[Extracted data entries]

+++

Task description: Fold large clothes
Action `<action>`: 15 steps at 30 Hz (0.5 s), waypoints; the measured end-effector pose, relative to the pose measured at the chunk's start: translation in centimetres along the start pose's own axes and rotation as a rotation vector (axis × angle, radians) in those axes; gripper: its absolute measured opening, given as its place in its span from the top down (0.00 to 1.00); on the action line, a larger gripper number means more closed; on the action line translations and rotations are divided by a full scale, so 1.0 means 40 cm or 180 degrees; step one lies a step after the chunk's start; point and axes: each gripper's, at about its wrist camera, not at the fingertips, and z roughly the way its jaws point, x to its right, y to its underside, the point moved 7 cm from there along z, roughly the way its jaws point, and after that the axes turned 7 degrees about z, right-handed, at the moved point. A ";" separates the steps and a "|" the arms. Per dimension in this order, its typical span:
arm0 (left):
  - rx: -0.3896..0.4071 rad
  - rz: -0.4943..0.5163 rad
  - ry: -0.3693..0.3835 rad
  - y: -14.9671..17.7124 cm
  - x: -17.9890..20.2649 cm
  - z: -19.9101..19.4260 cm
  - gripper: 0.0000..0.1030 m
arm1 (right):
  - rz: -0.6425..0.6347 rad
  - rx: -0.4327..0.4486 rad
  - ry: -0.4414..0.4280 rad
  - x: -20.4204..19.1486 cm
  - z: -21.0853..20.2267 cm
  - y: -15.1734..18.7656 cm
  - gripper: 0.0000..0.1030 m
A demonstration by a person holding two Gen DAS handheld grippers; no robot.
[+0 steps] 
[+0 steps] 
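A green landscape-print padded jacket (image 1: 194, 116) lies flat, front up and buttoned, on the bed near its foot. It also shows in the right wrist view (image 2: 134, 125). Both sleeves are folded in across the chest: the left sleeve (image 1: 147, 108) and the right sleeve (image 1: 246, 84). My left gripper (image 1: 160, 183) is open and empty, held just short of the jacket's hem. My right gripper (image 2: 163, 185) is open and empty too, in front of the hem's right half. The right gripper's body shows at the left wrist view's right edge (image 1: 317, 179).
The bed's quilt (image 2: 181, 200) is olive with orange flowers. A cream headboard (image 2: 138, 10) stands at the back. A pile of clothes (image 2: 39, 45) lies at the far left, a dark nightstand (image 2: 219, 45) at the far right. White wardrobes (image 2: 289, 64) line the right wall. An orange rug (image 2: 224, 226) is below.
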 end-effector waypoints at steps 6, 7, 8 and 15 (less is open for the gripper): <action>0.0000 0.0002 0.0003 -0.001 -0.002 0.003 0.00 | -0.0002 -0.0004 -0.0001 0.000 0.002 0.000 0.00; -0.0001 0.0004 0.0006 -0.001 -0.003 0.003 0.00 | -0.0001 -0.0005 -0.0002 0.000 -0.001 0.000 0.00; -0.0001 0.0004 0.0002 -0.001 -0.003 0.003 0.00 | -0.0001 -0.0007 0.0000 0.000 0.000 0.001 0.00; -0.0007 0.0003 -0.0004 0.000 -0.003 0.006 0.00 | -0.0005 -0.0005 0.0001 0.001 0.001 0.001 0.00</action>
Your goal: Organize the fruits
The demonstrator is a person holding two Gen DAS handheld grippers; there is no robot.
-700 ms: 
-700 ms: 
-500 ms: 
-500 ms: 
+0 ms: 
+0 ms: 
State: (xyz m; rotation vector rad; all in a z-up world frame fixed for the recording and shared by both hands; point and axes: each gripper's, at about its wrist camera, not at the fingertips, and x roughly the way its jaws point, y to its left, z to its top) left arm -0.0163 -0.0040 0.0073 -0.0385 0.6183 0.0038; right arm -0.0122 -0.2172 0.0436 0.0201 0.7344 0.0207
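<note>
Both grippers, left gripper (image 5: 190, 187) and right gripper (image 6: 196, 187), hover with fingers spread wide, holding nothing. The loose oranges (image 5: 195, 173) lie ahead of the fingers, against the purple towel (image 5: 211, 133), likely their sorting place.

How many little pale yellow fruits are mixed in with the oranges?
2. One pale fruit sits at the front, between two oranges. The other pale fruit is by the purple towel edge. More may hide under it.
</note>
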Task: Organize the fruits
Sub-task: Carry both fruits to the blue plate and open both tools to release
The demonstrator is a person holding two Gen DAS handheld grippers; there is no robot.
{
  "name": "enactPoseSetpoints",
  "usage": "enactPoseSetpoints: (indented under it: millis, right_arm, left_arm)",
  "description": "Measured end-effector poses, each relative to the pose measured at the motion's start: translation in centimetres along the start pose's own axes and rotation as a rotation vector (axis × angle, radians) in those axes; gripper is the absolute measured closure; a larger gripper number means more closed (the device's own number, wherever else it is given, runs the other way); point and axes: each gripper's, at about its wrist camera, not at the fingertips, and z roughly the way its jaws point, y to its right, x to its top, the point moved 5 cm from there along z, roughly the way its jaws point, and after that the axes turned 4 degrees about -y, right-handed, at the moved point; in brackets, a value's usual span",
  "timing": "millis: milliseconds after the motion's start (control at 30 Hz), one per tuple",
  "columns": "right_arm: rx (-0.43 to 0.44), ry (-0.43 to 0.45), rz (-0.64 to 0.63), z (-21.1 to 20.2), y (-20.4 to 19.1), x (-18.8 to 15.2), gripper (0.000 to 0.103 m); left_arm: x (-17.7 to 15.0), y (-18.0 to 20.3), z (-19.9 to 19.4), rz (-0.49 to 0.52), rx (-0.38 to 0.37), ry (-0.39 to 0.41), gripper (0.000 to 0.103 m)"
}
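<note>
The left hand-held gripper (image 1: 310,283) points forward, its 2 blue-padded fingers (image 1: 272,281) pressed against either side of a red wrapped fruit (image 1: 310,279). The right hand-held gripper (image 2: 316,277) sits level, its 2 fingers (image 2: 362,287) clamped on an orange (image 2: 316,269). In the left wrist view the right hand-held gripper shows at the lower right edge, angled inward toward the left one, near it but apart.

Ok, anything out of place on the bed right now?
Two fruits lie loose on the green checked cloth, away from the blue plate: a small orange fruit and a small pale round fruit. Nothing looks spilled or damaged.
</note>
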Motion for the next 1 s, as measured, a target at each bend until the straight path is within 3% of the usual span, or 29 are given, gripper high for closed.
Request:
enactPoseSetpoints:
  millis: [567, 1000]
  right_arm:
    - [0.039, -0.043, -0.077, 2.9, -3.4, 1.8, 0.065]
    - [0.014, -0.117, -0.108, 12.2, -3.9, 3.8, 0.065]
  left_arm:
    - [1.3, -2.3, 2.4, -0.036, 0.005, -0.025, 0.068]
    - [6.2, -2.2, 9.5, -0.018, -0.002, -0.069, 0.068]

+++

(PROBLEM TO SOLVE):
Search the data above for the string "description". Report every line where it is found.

(RESULT FOR THIS EXERCISE):
Task description: Fold large clothes
  "description": "Measured end-effector poses, each relative to the pose measured at the motion's start: translation in centimetres along the start pose's own axes and rotation as a rotation vector (axis × angle, radians) in those axes; gripper is the absolute measured closure; a larger gripper number means more closed (the device's own number, wherever else it is given, runs the other way); point and axes: each gripper's, at about its wrist camera, not at the fingertips, and z roughly the way its jaws point, y to its right, x to its top, the point moved 5 cm from there along z, roughly the way its jaws point, and after that the axes turned 4 degrees about -y, right-handed, at the moved point; in brackets, a value's usual span",

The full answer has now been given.